Forestry and Survival From Master Gardener David Wall

December 11, 2023 – Forestry and survival have been linked together since the beginning of time.  Wood for spears, bows, shields and barriers against enemies, were common even in ancient of times.  Wood for rifles, cannons, heat for cooking and hundreds of other uses helped make it possible for us to defeat England and become the start of a great nation.  Wood for ships was paramount to early naval support. Such support has continued through to the present day, although wood forms have considerably changed.  In WWI, enough wood from U.S. forests to build one million six-room homes (8 billion board feet) was used for war purposes. In WWII forests supported the war effort by providing enough wood to build 6.5 million homes (about 65 billion board feet).   It’s not an exaggeration to say forests have been indispensable to national defense.

As our nation expanded westward, wood provided wheels, wagons, barrels, forts, as well as homes, and yes, paper for news. Even those sod prairie homes you’ve heard about nearly always had wood supporting their roofs. Leaky and muddy in a rainstorm perhaps, but they provided a home, at least for a few years at a time.  Wood treatment was unknown, but species, such as Osage Orange (Horse Apple, Bois d’arc, hedge) and Cedar were found to provide long lasting fence posts.

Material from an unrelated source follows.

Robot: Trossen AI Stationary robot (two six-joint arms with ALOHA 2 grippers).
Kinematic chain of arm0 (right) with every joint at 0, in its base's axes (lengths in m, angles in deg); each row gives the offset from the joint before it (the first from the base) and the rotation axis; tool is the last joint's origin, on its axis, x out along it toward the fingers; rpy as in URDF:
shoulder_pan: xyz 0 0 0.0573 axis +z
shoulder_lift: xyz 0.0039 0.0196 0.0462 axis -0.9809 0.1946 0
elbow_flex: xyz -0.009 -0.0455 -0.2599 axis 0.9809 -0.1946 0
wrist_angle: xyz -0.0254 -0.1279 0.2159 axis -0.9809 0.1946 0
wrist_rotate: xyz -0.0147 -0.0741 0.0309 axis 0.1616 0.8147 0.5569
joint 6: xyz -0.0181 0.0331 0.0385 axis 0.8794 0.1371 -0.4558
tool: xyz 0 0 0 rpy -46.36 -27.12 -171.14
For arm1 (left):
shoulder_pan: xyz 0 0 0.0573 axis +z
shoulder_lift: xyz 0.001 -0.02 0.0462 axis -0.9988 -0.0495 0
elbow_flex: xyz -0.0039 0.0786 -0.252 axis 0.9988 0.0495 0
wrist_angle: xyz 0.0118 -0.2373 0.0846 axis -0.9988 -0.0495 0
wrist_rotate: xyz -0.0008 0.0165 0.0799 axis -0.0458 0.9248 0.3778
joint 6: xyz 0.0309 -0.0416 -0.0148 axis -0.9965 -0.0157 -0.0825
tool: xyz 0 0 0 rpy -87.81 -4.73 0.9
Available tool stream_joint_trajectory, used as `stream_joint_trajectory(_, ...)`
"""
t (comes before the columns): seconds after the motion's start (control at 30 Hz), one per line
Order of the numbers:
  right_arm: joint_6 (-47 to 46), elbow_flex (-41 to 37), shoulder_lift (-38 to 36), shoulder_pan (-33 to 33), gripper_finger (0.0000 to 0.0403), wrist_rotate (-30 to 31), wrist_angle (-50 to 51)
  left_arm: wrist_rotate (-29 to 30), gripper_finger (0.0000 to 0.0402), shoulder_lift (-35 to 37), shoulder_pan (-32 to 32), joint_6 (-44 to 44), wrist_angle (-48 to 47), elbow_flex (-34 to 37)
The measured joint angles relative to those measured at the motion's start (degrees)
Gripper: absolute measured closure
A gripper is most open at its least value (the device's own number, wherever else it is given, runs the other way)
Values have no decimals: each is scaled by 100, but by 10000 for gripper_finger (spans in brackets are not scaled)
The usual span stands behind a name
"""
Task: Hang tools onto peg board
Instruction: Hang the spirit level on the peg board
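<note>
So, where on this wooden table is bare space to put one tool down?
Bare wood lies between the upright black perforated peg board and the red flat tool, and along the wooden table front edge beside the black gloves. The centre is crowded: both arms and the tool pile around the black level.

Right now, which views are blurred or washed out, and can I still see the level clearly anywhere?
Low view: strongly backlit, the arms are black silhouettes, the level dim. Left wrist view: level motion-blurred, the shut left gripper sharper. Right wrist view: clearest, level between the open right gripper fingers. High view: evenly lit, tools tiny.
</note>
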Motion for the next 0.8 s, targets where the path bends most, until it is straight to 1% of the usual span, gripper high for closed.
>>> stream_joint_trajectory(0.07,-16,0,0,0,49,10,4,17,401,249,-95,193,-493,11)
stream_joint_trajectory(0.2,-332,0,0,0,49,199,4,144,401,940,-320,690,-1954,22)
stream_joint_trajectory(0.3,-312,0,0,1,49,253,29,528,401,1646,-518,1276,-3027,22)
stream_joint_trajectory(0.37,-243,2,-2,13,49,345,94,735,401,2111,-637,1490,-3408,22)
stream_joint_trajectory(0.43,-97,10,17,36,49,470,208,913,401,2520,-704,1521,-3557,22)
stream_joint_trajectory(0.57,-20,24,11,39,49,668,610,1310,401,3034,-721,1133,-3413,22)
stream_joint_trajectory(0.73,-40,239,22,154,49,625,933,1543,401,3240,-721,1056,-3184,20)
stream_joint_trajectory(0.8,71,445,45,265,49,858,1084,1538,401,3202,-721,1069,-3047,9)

Today, we still buy regular lumber, but wood is often used with glues and composite materials to provide new and much improved products, such as flooring, insulation, countertops, desks, shelves, and so on.  And yes, it’s still being used for pulp to provide newsprint for this paper.  Wood; it’s like the postman.  It’s so visible, it’s invisible, but without it, life as we know it would change drastically for the worse. Forests today keep 57.8 billion tons of carbon out the atmosphere.